[Your instructions] Your task is to write out the entire listing exactly, omitting its pictures.

····················

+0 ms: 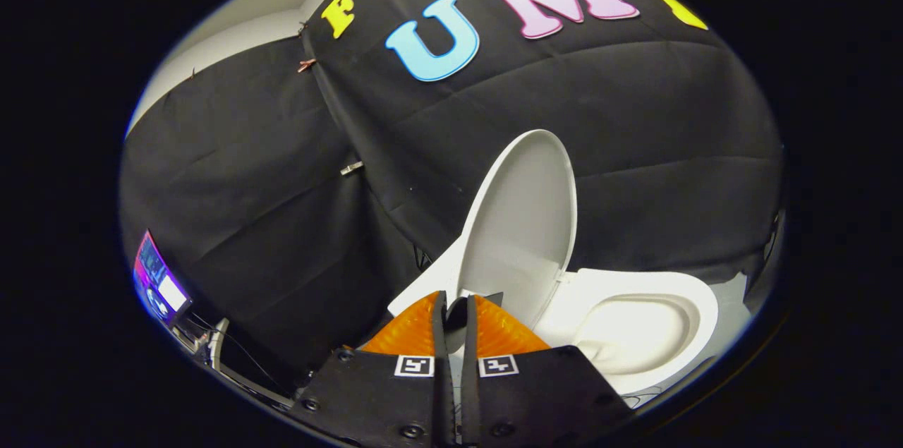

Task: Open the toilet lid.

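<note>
The gripper [455, 303] is sitting nearest, its two fingers running almost parallel with only a thin slit showing between them. The fingertips are reaching the lower edge of the raised toilet lid [522, 222], and that edge seems to be sitting in the slit, though the tips are covering the contact and I cannot tell whether both fingers are pressing on it.

Just ahead of the fingers, toward one o'clock, the lid is standing up, tilted back toward the booth wall [635, 116], its pale inner face turned toward the bowl. At about three o'clock from the fingertips the toilet seat [695, 293] is lying flat and uncovered, with the toilet bowl [628, 335] opening inside its ring.

Off at nine o'clock from the fingers, well apart, a lit screen [159, 279] is glowing beside some cables [233, 349]. Beyond everything, the wall's black cloth is hanging in folds.
</note>
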Motion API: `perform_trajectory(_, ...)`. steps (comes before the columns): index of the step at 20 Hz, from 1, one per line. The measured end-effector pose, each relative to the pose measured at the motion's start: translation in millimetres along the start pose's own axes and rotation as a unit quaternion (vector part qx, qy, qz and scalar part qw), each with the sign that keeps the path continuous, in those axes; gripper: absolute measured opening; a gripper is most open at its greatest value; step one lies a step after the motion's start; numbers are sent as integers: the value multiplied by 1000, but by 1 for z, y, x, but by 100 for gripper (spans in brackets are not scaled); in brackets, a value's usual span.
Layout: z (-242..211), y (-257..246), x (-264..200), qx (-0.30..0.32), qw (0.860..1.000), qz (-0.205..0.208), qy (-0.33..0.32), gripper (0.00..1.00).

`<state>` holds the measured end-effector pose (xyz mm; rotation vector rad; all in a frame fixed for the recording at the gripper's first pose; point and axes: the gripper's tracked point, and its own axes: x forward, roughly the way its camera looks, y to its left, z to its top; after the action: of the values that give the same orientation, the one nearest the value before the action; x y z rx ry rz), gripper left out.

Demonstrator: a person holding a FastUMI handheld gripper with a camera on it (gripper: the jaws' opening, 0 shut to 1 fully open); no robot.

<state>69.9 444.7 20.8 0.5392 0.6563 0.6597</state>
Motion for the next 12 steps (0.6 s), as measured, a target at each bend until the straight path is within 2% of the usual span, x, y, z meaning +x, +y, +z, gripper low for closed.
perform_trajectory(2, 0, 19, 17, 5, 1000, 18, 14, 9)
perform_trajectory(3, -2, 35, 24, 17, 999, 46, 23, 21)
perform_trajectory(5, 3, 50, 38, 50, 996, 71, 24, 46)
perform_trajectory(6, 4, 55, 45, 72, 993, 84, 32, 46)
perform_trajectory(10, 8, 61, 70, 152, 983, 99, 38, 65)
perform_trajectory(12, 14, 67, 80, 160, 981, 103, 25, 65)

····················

[Response box]
+0 ms: 

Task: Open the toilet lid.

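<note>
The gripper [455, 303] is sitting nearest, its two fingers running almost parallel with only a thin slit showing between them. The fingertips are reaching the lower edge of the raised toilet lid [522, 222], and that edge seems to be sitting in the slit, though the tips are covering the contact and I cannot tell whether both fingers are pressing on it.

Just ahead of the fingers, toward one o'clock, the lid is standing up, tilted back toward the booth wall [635, 116], its pale inner face turned toward the bowl. At about three o'clock from the fingertips the toilet seat [695, 293] is lying flat and uncovered, with the toilet bowl [628, 335] opening inside its ring.

Off at nine o'clock from the fingers, well apart, a lit screen [159, 279] is glowing beside some cables [233, 349]. Beyond everything, the wall's black cloth is hanging in folds.
</note>
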Motion API: `perform_trajectory(_, ...)`. steps (comes before the columns): index of the step at 20 Hz, from 1, one per line. The measured end-effector pose, each relative to the pose measured at the motion's start: translation in millimetres along the start pose's own axes and rotation as a unit quaternion (vector part qx, qy, qz and scalar part qw), each with the sign that keeps the path continuous, in those axes; gripper: absolute measured opening; a gripper is most open at its greatest value; step one lies a step after the motion's start; numbers are sent as integers: the value multiplied by 1000, but by 1 for z, y, x, but by 100 for gripper (spans in brackets are not scaled); in brackets, a value's usual span.
Layout: z (-242..211), y (-257..246), x (-264..200), qx (-0.30..0.32), qw (0.860..1.000), qz (-0.205..0.208), qy (-0.33..0.32), gripper (0.00..1.00).

`<state>` holds the measured end-effector pose (xyz mm; rotation vector rad; all in a frame fixed for the recording at the gripper's first pose; point and axes: the gripper's tracked point, and its own axes: x forward, roughly the way its camera looks, y to its left, z to its top; after the action: of the values that give the same orientation, the one nearest the value before the action; x y z rx ry rz), gripper left out.

Demonstrator: a person holding a FastUMI handheld gripper with a camera on it (gripper: the jaws' opening, 0 shut to 1 fully open); no robot.

<state>69.9 444.7 20.8 0.5392 0.6563 0.6597</state>
Motion for the next 12 steps (0.6 s), as measured, a target at each bend until the straight path is within 2% of the usual span, x, y, z meaning +x, +y, +z, gripper low for closed.
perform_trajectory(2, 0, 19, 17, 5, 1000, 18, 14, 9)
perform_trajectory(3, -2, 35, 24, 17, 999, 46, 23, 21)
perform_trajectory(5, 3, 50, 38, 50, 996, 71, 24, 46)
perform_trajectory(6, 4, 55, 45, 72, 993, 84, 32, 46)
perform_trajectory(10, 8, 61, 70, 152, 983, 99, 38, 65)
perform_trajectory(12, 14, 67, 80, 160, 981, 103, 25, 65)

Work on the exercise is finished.